* PROBLEM DESCRIPTION: Below are entries; copy exactly the lines from the one with "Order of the" through the one with "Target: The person", both included, and leave out the rest.

* DATA FOR REVIEW:

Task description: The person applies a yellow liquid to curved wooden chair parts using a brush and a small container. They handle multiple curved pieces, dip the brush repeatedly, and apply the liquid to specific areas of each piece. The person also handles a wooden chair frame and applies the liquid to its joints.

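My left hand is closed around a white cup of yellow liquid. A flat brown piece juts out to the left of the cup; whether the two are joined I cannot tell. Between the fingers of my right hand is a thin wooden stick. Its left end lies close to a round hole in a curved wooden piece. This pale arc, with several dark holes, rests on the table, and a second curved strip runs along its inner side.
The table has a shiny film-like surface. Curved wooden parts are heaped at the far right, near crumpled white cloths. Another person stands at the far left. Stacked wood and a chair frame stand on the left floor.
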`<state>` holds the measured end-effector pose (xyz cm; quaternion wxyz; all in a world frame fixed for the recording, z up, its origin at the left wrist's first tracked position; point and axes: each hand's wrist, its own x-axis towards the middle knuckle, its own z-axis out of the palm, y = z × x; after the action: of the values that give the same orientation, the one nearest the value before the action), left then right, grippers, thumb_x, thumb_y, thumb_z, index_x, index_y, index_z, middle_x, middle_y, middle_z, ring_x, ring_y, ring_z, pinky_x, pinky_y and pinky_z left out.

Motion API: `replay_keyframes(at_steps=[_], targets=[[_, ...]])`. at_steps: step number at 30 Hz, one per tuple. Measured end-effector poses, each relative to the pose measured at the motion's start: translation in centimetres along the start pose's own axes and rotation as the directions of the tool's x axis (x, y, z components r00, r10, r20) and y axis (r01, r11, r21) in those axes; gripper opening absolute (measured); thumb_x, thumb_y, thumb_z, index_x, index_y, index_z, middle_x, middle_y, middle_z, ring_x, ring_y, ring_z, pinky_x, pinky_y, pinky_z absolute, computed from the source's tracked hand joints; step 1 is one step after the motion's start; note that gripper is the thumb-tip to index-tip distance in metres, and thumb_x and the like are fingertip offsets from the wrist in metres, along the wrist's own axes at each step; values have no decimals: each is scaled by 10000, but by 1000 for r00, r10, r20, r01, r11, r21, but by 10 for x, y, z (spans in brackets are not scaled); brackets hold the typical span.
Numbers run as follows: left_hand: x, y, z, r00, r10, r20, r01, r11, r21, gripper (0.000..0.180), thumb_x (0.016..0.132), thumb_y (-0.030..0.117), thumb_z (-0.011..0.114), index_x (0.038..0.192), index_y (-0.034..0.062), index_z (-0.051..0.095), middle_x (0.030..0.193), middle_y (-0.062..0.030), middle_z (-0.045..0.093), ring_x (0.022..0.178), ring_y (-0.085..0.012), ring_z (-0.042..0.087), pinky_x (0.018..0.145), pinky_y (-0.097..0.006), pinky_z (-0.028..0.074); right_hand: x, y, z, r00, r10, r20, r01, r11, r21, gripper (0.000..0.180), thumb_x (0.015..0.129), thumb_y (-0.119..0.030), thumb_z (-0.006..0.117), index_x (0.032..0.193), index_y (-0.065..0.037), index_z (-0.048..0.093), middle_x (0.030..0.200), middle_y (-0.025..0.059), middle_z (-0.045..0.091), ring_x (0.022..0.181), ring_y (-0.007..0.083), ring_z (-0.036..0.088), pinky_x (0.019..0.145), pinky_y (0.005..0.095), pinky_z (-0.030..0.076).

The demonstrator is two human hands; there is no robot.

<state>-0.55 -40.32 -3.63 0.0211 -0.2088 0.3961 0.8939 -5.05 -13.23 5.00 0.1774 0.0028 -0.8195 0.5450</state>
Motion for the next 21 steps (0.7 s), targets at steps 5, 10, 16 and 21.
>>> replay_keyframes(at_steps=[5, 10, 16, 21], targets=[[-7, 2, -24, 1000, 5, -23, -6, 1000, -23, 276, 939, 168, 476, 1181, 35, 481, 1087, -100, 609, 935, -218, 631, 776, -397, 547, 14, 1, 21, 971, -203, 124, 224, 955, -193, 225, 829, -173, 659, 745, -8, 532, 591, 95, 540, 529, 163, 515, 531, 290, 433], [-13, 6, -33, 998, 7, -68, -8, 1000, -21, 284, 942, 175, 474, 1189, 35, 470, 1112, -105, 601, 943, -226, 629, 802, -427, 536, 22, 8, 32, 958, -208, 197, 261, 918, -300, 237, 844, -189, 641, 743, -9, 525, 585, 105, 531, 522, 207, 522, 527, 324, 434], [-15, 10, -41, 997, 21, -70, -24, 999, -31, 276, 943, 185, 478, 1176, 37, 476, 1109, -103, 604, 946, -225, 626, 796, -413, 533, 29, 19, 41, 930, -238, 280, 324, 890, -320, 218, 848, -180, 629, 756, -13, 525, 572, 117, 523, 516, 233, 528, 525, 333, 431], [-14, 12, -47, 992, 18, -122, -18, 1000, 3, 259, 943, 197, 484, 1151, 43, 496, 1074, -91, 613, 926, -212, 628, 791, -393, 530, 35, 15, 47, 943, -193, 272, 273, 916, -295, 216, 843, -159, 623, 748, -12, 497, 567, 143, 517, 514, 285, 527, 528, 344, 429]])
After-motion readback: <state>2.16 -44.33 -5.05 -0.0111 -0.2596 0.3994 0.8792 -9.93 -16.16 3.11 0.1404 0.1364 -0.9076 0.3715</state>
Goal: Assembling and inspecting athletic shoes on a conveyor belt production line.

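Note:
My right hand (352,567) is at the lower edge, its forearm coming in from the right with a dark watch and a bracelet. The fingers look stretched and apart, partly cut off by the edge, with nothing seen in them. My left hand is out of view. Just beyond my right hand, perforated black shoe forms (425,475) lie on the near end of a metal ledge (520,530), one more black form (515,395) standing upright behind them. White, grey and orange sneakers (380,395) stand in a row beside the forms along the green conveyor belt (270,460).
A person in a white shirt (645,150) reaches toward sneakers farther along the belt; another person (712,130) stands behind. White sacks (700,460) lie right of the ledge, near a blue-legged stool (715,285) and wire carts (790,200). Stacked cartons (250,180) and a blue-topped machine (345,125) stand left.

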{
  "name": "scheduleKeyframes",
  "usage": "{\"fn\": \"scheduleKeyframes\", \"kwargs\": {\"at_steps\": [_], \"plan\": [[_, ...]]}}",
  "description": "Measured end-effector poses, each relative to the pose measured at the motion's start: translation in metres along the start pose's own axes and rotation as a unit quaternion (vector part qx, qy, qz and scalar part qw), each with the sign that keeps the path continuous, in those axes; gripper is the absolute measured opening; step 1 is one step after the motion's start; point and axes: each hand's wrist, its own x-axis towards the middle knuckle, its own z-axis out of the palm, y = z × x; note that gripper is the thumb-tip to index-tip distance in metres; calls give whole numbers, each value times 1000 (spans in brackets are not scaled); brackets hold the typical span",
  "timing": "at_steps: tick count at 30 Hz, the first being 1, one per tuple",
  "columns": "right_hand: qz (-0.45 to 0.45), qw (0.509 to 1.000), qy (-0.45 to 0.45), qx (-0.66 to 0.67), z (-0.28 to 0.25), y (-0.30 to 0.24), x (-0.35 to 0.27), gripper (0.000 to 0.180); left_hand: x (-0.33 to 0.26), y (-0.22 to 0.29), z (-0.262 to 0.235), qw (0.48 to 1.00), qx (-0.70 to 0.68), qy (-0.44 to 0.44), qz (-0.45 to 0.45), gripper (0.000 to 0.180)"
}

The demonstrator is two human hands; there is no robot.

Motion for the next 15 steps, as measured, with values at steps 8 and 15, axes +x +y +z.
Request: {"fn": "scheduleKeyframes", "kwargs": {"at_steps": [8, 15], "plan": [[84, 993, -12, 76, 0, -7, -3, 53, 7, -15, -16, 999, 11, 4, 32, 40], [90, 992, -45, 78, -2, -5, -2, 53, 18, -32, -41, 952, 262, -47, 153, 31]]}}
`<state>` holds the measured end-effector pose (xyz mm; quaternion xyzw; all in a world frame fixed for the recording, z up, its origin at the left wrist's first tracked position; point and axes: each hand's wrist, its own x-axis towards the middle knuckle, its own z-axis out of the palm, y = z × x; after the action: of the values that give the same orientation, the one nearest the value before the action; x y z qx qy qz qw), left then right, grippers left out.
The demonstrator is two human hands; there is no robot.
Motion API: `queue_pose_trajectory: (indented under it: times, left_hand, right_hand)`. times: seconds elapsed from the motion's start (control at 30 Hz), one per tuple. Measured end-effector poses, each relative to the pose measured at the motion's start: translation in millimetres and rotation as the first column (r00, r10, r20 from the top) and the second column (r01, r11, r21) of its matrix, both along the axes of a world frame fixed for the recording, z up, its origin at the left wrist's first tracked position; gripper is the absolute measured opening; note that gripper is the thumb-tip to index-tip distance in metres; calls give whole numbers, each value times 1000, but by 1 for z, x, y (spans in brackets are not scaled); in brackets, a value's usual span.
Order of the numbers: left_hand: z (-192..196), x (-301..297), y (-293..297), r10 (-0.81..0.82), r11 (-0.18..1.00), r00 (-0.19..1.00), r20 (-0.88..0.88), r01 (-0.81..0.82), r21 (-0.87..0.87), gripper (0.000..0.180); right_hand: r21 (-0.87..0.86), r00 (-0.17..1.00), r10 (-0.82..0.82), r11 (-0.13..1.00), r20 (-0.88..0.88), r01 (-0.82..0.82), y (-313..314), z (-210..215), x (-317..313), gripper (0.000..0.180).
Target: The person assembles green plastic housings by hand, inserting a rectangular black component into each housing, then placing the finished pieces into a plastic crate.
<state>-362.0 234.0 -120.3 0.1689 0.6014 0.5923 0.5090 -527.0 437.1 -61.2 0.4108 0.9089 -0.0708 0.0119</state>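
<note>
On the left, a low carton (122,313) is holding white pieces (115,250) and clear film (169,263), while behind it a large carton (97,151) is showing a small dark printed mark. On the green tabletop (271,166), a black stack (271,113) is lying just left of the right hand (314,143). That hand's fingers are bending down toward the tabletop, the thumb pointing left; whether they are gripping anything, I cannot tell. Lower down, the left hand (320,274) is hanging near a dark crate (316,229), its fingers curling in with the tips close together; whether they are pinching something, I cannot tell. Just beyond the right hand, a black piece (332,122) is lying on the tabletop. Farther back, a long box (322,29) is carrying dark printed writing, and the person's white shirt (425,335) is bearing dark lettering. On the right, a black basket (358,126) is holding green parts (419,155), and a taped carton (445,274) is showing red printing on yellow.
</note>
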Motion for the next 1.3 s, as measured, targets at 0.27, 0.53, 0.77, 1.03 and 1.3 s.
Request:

* RESPONSE AREA:
Order of the numbers: left_hand: z (-192..196), x (-301..297), y (-293..297), r10 (-0.81..0.82), r11 (-0.18..1.00), r00 (-0.19..1.00), r20 (-0.88..0.88), r01 (-0.81..0.82), r21 (-0.87..0.87), gripper (0.000..0.180); right_hand: r21 (-0.87..0.86), r00 (-0.17..1.00), r10 (-0.82..0.82), r11 (-0.13..1.00), r20 (-0.88..0.88), r01 (-0.82..0.82), y (-313..314), z (-210..215), x (-317..313), gripper (0.000..0.180).
Target: The person assembles green plastic housings by hand, inserting a rectangular black component into each housing, then placing the finished pieces into a plastic crate.

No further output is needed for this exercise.